(Given information begins)

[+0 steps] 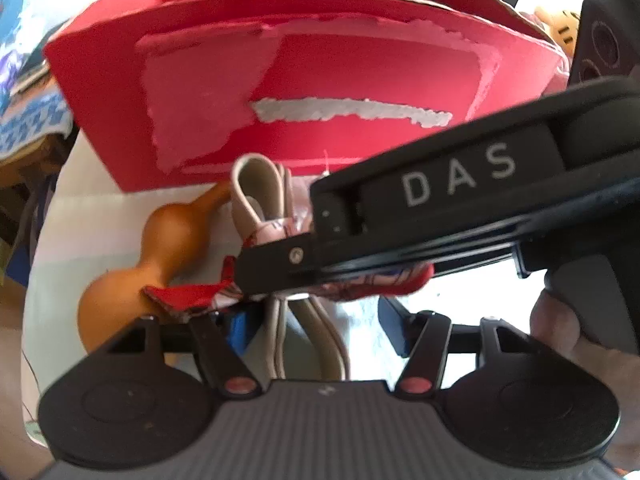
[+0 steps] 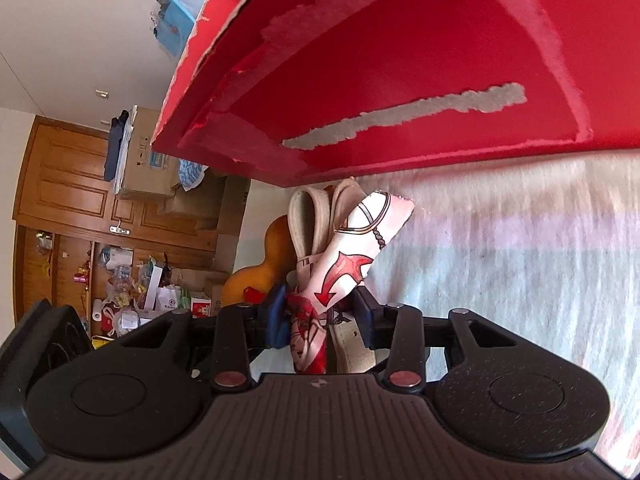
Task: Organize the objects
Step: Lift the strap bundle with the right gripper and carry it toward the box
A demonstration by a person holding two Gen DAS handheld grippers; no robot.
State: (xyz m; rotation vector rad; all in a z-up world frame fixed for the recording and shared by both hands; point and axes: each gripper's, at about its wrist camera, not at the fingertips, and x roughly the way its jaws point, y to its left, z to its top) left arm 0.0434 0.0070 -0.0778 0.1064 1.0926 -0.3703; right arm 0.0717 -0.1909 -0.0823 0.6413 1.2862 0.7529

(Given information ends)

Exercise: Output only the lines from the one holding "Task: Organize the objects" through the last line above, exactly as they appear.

Exercise response:
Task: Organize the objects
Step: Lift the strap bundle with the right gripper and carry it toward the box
A demonstration by a person holding two Gen DAS handheld grippers; no robot.
State: (xyz m; rotation vector rad; all in a z-up world frame fixed for the recording and shared by both hands; point and axes: each gripper's, at about its wrist camera, not at the fingertips, and x roughly the way its jaws point, y to its left, z to its top) left arm 0.0434 0.0070 -0.0778 0.1064 1.0926 -0.3703; right arm 0.0717 -0.1909 -0.0823 0.6413 1.2862 0.7529

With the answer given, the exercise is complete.